Comme le rappelle la convention nationale des médecins généralistes et des médecins spécialistes du 25 août 2016 : "Le médecin correspondant ne rend qu’un avis ponctuel de consultant lorsqu'il reçoit le patient à la demande explicite du médecin traitant ; il ne donne pas au patient de soins continus mais laisse au médecin traitant la charge de surveiller l'application de ses prescriptions". C’est une notion essentielle.

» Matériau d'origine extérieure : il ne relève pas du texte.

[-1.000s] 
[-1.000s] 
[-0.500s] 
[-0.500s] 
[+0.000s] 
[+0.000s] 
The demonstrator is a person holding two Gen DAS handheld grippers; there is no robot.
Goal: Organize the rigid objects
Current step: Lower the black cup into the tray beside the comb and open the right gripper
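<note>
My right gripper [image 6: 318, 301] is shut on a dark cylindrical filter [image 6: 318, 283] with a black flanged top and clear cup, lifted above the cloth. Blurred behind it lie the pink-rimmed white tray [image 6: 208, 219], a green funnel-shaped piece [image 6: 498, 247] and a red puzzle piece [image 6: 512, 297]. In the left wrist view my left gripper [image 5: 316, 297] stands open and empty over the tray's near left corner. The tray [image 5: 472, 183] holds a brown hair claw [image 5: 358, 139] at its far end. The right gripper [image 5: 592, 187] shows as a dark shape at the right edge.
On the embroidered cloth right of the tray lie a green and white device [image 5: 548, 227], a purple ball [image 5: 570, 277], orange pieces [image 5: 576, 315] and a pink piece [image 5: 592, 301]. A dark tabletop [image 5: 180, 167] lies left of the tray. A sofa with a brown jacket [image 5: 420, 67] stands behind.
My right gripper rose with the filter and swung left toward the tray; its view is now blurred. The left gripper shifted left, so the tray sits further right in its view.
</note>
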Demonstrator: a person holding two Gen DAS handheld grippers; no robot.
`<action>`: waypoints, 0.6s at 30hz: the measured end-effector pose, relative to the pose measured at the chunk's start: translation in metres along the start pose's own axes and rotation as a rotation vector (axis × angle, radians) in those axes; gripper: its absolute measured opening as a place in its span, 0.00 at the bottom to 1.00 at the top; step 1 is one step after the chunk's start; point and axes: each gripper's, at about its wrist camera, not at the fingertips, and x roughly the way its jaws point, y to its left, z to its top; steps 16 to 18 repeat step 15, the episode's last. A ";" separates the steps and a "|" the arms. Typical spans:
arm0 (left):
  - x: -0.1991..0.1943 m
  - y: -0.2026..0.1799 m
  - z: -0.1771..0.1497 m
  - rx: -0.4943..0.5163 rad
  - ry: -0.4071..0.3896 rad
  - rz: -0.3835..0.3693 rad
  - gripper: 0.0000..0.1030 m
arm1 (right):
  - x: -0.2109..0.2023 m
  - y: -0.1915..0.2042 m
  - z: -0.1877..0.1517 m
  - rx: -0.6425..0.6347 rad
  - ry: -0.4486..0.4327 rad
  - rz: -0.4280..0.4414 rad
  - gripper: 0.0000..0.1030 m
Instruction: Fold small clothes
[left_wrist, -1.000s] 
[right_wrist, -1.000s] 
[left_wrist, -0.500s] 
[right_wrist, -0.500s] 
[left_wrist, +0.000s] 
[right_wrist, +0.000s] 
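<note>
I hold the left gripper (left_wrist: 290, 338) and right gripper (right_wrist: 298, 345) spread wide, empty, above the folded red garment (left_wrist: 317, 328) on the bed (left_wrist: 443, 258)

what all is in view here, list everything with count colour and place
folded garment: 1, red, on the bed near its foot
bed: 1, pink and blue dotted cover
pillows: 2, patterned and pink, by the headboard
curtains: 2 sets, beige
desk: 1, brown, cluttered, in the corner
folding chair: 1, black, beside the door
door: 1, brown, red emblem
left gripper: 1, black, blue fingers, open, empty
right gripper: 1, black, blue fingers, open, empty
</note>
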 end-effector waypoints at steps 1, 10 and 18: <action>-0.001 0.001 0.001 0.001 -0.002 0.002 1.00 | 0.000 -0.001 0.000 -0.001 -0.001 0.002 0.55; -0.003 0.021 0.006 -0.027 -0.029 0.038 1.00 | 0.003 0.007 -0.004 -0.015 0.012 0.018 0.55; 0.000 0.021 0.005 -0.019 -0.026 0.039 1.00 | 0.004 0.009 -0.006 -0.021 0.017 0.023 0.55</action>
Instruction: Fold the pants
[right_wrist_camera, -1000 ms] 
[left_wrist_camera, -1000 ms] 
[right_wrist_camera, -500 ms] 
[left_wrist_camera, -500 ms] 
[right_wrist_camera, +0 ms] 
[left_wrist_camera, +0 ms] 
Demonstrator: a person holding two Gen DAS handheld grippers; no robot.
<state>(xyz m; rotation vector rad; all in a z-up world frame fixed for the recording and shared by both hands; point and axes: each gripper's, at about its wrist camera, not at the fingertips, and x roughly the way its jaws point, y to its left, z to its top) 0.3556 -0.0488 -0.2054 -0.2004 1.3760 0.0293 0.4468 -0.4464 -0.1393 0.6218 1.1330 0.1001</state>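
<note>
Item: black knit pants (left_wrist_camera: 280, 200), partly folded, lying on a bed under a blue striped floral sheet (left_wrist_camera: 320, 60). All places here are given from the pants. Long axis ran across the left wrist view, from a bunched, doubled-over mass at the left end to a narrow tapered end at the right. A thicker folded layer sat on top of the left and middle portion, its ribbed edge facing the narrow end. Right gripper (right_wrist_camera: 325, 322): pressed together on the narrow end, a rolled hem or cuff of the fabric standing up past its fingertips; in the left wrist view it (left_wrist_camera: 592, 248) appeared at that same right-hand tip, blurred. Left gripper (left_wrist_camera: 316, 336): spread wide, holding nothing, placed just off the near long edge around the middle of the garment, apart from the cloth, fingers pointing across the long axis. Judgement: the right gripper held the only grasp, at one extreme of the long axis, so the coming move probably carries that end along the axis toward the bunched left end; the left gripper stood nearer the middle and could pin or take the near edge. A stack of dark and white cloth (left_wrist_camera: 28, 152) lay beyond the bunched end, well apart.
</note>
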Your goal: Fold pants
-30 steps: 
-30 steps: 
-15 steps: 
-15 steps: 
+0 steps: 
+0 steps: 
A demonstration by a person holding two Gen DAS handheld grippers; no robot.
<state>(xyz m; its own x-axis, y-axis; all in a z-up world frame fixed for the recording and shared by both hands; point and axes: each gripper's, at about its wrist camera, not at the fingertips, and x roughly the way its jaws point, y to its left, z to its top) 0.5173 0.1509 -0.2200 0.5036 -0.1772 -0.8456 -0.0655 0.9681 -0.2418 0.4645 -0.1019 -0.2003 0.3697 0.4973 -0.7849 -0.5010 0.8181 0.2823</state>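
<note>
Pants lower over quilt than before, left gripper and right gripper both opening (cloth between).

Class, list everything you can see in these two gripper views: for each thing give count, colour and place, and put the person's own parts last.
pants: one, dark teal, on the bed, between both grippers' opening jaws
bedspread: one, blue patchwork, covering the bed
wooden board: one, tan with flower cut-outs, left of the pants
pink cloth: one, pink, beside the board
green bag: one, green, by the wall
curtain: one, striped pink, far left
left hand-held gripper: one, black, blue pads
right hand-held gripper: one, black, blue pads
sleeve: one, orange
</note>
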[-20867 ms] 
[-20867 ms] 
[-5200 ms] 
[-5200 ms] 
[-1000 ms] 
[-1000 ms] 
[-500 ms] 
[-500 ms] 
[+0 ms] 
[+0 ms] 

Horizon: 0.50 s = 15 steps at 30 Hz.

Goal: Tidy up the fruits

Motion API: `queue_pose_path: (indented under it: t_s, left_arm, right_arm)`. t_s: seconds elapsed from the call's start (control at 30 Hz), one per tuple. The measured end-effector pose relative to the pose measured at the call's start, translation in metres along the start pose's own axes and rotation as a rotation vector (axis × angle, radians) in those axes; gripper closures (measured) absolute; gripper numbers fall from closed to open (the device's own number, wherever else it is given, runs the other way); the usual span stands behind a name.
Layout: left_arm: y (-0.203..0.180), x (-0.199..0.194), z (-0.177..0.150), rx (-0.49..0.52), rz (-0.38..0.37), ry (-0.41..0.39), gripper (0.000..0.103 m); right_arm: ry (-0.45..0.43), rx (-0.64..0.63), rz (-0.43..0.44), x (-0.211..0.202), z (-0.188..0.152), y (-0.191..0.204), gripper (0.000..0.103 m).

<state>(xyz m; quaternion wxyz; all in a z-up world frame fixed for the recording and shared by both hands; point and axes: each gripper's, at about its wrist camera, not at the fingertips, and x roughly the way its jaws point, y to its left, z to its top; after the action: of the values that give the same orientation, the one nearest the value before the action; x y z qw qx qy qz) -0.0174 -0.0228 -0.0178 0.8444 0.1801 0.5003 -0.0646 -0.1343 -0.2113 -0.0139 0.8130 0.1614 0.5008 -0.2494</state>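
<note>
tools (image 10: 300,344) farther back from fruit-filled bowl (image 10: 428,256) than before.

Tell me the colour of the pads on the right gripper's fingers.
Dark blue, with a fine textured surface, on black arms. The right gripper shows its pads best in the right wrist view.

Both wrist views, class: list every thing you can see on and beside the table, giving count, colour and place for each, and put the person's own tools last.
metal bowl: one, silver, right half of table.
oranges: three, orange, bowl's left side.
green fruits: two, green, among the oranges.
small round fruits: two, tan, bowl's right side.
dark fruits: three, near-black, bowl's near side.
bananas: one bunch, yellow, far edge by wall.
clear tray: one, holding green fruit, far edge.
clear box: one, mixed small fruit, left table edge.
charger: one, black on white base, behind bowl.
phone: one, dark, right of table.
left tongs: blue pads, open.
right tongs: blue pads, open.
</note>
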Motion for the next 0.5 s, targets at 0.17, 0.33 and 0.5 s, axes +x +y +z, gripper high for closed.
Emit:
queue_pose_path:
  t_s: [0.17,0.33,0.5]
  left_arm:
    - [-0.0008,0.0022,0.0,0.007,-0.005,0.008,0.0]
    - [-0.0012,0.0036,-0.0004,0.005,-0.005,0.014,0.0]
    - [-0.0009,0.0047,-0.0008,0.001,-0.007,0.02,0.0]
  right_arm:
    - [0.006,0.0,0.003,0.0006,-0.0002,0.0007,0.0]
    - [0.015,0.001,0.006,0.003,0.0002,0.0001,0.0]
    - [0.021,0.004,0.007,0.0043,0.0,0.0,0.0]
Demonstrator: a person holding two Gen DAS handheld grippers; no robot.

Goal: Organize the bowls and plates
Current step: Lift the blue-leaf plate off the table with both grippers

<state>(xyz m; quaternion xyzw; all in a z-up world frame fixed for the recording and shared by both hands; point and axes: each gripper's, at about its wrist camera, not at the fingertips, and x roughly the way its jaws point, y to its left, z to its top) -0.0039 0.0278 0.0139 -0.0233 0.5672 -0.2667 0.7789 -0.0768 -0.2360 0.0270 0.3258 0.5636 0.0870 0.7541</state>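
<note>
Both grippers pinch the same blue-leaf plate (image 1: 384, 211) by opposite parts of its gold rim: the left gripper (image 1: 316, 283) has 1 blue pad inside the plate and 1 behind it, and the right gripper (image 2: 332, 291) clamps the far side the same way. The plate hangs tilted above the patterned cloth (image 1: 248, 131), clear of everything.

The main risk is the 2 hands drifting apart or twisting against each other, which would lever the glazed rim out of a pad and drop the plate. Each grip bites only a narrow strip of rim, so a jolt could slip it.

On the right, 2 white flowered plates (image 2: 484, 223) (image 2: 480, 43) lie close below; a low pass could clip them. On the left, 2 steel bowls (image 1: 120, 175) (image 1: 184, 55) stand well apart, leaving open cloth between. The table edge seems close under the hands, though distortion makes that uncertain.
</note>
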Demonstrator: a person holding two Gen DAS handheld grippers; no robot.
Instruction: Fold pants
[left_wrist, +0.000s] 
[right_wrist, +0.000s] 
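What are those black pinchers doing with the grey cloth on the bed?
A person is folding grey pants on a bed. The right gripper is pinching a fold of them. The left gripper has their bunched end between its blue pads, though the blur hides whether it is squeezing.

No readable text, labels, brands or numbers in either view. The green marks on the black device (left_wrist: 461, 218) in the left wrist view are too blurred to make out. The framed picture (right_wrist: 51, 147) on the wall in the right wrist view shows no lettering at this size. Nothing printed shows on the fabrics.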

Les magistrats font une distinction nette entre :
- le rôle ponctuel, parfois dans l’urgence, du médecin intervenant sur demande du médecin traitant,
- le rôle fondamental, et, à plus haut risque, dans le suivi et la coordination.
Un jugement a d’ailleurs condamné un médecin traitant en faisant valoir qu’il était "celui qui connaissait le mieux son patient".
Le médecin traitant doit :
- informer son patient ;
- vérifier que celui-ci a pris conscience de la gravité de l’affection et de l’importance qu’il y a à la traiter ;
- vérifier qu’une suite est donnée à ses recommandations et à ses prescriptions, si besoin en le convoquant à nouveau ;
- se préoccuper du silence de son patient ;
- ne pas s’incliner trop facilement devant le refus de soins éventuellement exprimé par celui-ci et tenter de le convaincre ;
- coordonner tous les soins (il est devenu un véritable ange gardien professionnel des temps modernes).
Ignorer ces données expose les généralistes à se retrouver parmi les professions à haut risque médico-légal.